Kim Jong-un serait né le 8 janvier 1984. Il est le deuxième fils de Kim Jong-il et de Ko Yong-hui (1952-2004), une autre danseuse. Le premier est Jong-chol né en 1981. Les deux ont une sœur, Yo-jong, née en 1989 et aujourd’hui proche de Jong-un.

Selon sa tante maternelle Ko Yong-suk, réfugiée aux Etats-Unis depuis 1998, Jong-un fut un enfant turbulent et colérique. Impressionné par la dureté de son caractère, son père l’aurait préféré à Jong-chol comme successeur, un choix qui aurait été validé dès ses huit ans. Comme le rappelle Sébastien Falletti dans le très vivant ouvrage "La piste Kim" (Équateurs, 2017), Jong-un reçoit ce jour-là un uniforme de l’armée et "exige qu’on l’appelle ‘camarade général’, comme son père".

Quatre ans en Suisse

À l’adolescence, il passe quatre ans (1996-2000) dans un lycée suisse sous un nom d’emprunt, Un Pak. Une expérience du monde extérieur dont il aurait conservé un goût pour le basket américain – il est ami avec le joueur américain Dennis Rodman – les jeux vidéo et la musique pop, ainsi que la maîtrise du berndeutsch, le parler bernois.

De retour à Pyongyang, il intègre l’académie militaire, dont il est diplômé en 2007, avant de rejoindre le Parti du travail et la sécurité d’État. En 2010, il devient officiellement le successeur désigné. Il accompagne alors son père dans les "tournées d’inspection".

Une chanson lui est dédiée, La Trace, dans laquelle il est nommé le commandant, qui témoigne de la volonté du régime de lui vouer un culte, comme pour Kim Jong-il et Kim Il-sung.

Bonhomie

Dès son arrivée au pouvoir, le régime construit une image de Kim Jong-un axée sur sa ressemblance avec son grand-père Kim Il-sung (1912-1994), le fondateur de la République populaire et démocratique de Corée en 1948 (RPDC, nom officiel de la Corée du Nord) qui, lui aussi, avait accédé jeune aux plus hautes responsabilités: même physique, même gestuelle, même sourire. À la différence de son père, réputé austère, Kim Jong-un joue de la bonhomie.
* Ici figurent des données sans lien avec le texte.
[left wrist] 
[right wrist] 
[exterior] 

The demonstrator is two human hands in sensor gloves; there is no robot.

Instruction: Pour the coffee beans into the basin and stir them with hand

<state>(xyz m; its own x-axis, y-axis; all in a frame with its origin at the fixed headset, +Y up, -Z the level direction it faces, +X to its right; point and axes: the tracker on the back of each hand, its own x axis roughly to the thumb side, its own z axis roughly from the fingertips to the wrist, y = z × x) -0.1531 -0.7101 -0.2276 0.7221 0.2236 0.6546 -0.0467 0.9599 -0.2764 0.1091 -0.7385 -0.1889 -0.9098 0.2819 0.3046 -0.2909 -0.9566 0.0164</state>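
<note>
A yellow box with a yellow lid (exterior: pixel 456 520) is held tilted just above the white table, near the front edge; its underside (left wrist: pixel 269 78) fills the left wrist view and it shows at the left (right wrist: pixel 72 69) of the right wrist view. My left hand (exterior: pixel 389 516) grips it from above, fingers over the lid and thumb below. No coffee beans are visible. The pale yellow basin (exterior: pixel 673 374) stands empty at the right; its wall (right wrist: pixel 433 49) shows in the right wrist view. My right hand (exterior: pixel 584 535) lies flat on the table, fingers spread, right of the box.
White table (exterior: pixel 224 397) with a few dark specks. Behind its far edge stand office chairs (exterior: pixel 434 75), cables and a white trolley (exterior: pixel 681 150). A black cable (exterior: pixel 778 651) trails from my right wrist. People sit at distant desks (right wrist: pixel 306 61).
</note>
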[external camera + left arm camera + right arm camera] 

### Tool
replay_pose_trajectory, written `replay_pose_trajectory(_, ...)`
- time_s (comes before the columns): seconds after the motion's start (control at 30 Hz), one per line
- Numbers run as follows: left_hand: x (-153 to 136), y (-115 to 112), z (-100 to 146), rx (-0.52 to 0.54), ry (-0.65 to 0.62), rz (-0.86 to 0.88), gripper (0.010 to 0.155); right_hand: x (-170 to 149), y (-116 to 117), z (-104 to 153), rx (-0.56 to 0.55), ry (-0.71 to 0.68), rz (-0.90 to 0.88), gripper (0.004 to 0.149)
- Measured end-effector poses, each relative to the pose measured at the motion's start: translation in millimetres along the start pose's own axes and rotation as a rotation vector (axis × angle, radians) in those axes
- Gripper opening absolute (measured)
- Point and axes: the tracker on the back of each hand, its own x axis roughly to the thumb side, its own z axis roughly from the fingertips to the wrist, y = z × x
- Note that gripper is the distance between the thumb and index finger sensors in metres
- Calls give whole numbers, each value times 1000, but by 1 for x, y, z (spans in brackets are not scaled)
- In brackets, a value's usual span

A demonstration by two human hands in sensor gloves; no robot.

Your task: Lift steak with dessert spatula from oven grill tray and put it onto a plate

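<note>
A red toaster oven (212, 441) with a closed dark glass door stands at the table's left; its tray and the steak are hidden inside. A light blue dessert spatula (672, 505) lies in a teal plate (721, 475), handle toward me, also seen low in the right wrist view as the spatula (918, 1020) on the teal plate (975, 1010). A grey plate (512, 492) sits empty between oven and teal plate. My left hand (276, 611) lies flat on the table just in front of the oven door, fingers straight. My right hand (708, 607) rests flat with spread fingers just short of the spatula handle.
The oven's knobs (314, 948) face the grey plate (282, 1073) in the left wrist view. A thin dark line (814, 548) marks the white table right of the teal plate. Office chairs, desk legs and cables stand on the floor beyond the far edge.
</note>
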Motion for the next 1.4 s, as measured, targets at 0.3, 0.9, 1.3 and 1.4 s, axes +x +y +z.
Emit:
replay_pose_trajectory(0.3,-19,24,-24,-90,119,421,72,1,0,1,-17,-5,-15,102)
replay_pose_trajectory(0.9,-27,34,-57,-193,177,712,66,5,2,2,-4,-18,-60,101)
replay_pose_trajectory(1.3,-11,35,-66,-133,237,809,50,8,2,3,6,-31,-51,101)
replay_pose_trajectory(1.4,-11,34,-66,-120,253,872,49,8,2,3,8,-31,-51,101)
Ce grand fumeur, amateur de bonne chère, serre les mains, bavarde avec des ouvriers et des agriculteurs, sourit volontiers et plaît aux jeunes.

"Le jeune Kim s’avéra rapidement plus déterminé qu’on ne l’avait imaginé", observe Philippe Pons dans "Corée du Nord, un Etat-guérilla en transition" (Gallimard, 2016), une référence sur la RPDC. Il n’hésita pas à s’affirmer "en chef de guerre puis en autocrate faisant preuve d’une détermination brutale dans l’élimination des fidèles de son père et de son oncle par alliance, Jang Song-taek", qui exerçait une forme de régence et fut publiquement évincé à titre d’exemple.

Rationnel

Kim Jong-un a rajeuni les cadres, finalisé le développement d’un arsenal nucléaire et lancé dès 2012 des réformes de l’agriculture et de l’industrie, suivant ainsi la ligne "byungjin" de parallélisme plaçant développement économique sur le même plan que le renforcement de l’armée. Le tout de manière raisonnée. "S’il est un terme auquel il faut renoncer dans son cas, c’est le qualificatif ‘irrationnel’. Il est parfaitement rationnel selon la logique du régime", souligne Andreï Lankov, de l’université sud-coréenne Kookmin.

Ses succès lui ont donné de l’assurance. Il s’amuserait aujourd’hui des caricatures de l’étranger. Il n’hésite plus à s’afficher avec son épouse Ri Sol-ju, fille d’un officier de l’armée de l’air et ancienne danseuse, avec laquelle il aurait trois enfants. À l’approche du sommet du 12 juin à Singapour avec le président américain Donald Trump, il semble tenir solidement les rênes de la RPDC.